I'm writing a function that echo an input to a sed and then another sed. I thinck i used all my wait signal in the right way but the last print i can get is before the call to dup2() in my first child process in the echo.
void sendbc (char * str_ ) {
int fd[2];
int fd1[2];
int pid,pid1;
char* echo[] = {"echo", str_,NULL};
char* sed1[] = {"sed","s/[^:]*;"" " "//",NULL};
char* sed2[] = {"sed","s/[^:]*."" " "//",NULL};
int status,er;
FILE *f;
if(pipe(fd) < 0){
exit(100);
}
if(pipe(fd1) < 0){
exit(100);
}
pid = fork();
if (pid == 0) {
dup2(fd[1], 1) //last command before blocking
close(fd[1]);
close(fd[0]);
execvp(echo[0], echo);
printf("Error in execvp1\n");
}else{
wait(&status);
pid = fork();
if (pid == 0){
dup2(fd[0], 0);
dup2(fd1[1], 1);
dup2(fd1[1], 2);
close(fd[1]);
close(fd[0]);
close(fd1[1]);
close(fd1[0]);
execvp(sed1[0],sed1);
printf("Error in execvp2\n");
}else{
wait(&status);
dup2(fd1[0],0);
dup2(1,2);
//dup2(1,1);
close(fd1[1]);
close(fd1[0]);
execvp(sed2[0],sed2);
printf("Error in execvp3\n");
}
}
if(pid!=0)
wait(&status);
close(fd[0]);
close(fd[1]);
close(fd1[1]);
close(fd1[0]);
}
I can imagine 2 possibilities... dup2 is blocking or i need to create more process because it end process on call, but this sounds not right after a quick read on his man page... what could it be?
General Problem
You aren't closing enough file descriptors in the various processes.
Rule of thumb: If you
dup2()
one end of a pipe to standard input or standard output, close both of the
original file descriptors returned by
pipe()
as soon as possible.
In particular, you should close them before using any of the
exec*()
family of functions.
The rule also applies if you duplicate the descriptors with either
dup()
or
fcntl()
with F_DUPFD or F_DUPFD_CLOEXEC.
If the parent process will not communicate with any of its children via
the pipe, it must ensure that it closes both ends of the pipe early
enough (before waiting, for example) so that its children can receive
EOF indications on read (or get SIGPIPE signals or write errors on
write), rather than blocking indefinitely.

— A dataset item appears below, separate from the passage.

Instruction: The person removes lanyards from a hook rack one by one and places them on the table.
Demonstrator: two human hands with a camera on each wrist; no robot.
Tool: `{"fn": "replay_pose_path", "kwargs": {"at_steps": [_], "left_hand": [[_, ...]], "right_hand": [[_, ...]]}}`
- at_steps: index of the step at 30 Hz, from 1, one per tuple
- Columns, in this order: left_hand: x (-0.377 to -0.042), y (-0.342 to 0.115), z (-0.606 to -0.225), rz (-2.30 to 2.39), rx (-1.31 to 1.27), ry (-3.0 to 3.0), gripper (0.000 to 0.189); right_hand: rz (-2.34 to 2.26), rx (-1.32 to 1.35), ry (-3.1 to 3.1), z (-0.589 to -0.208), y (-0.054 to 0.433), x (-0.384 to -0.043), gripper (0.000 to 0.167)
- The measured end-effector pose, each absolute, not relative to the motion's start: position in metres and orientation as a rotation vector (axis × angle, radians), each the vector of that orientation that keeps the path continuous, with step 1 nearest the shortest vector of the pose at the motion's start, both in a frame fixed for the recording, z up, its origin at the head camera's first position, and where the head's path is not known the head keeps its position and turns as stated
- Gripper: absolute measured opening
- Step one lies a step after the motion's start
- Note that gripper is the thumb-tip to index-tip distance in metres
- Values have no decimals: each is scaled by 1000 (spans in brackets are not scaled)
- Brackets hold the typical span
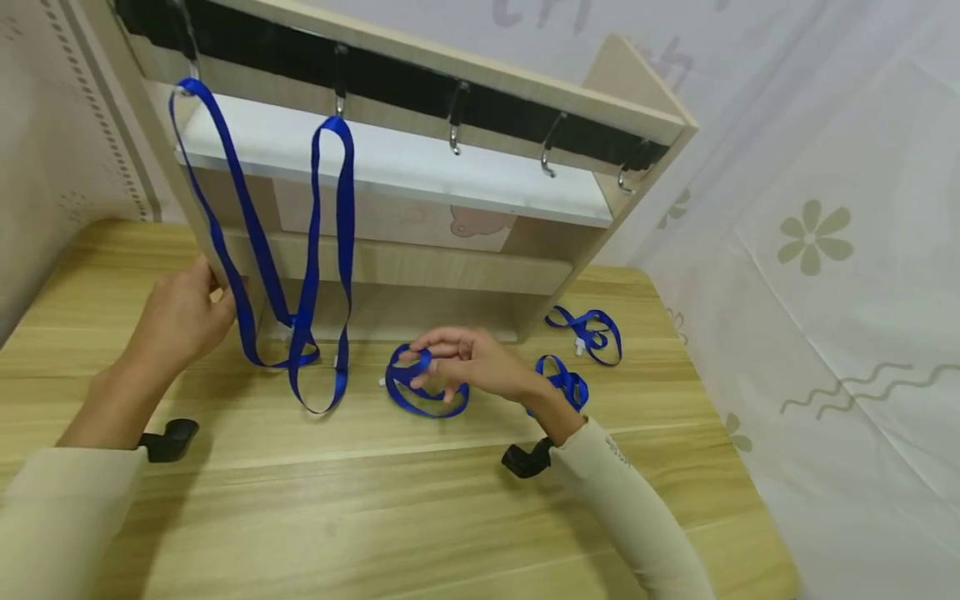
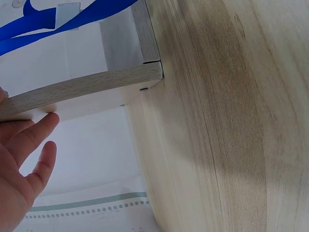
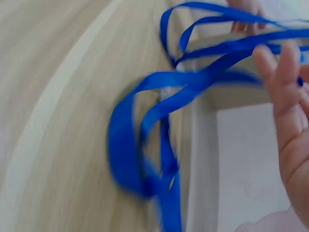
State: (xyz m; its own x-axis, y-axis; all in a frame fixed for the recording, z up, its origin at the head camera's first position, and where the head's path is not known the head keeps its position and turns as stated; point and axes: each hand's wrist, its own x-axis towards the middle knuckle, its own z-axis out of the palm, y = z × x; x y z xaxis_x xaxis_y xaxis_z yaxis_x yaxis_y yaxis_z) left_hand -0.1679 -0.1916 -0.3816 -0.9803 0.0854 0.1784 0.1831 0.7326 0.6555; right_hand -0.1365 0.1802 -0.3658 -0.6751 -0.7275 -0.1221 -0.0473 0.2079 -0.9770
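Observation:
A light wood rack [image 1: 465, 262] with a row of hooks stands on the table. My left hand [image 1: 183, 317] grips the edge of its left side panel [image 2: 87, 87], thumb on one face and fingers on the other. Just over a loosely coiled blue lanyard [image 1: 427, 408] on the table is my right hand [image 1: 472, 362], fingers bent and spread, a loop of the ribbon showing between thumb and forefinger. Blurred ribbon passes behind its fingertips [image 3: 289, 53] in the right wrist view. From the two leftmost hooks hang one blue lanyard [image 1: 232, 167] and another blue lanyard [image 1: 345, 200].
Three bare hooks, among them the middle hook [image 1: 454, 137], line the right part of the rack's black strip [image 1: 405, 79]. Two more coiled lanyards lie right of the right hand, a nearer lanyard [image 1: 573, 387] and a farther lanyard [image 1: 611, 337]. A patterned curtain [image 1: 847, 333] borders the table [image 1: 337, 517].

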Motion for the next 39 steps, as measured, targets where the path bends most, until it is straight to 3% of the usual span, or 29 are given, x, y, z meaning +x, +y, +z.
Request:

Even if the parent uses the pipe without using dup2(), it should
normally close at least one end of the pipe — it is extremely rare for
a program to read and write on both ends of a single pipe.
Note that the O_CLOEXEC option to
open(),
and the FD_CLOEXEC and F_DUPFD_CLOEXEC options to fcntl() can also factor
into this discussion.
If you use
posix_spawn()
and its extensive family of support functions (21 functions in total),
you will need to review how to close file descriptors in the spawned process
(posix_spawn_file_actions_addclose(),
etc.).
Note that using dup2(a, b) is safer than using close(b); dup(a);
for a variety of reasons.
One is that if you want to force the file descriptor to a larger than
usual number, dup2() is the only sensible way to do that.
Another is that if a is the same as b (e.g. both 0), then dup2()
handles it correctly (it doesn't close b before duplicating a)
whereas the separate close() and dup() fails horribly.
This is an unlikely, but not impossible, circumstance.
Specific Issues
You aren't closing enough file descriptors for safety.
Your regexes are dubious.
You should not make processes in a pipeline wait for each other.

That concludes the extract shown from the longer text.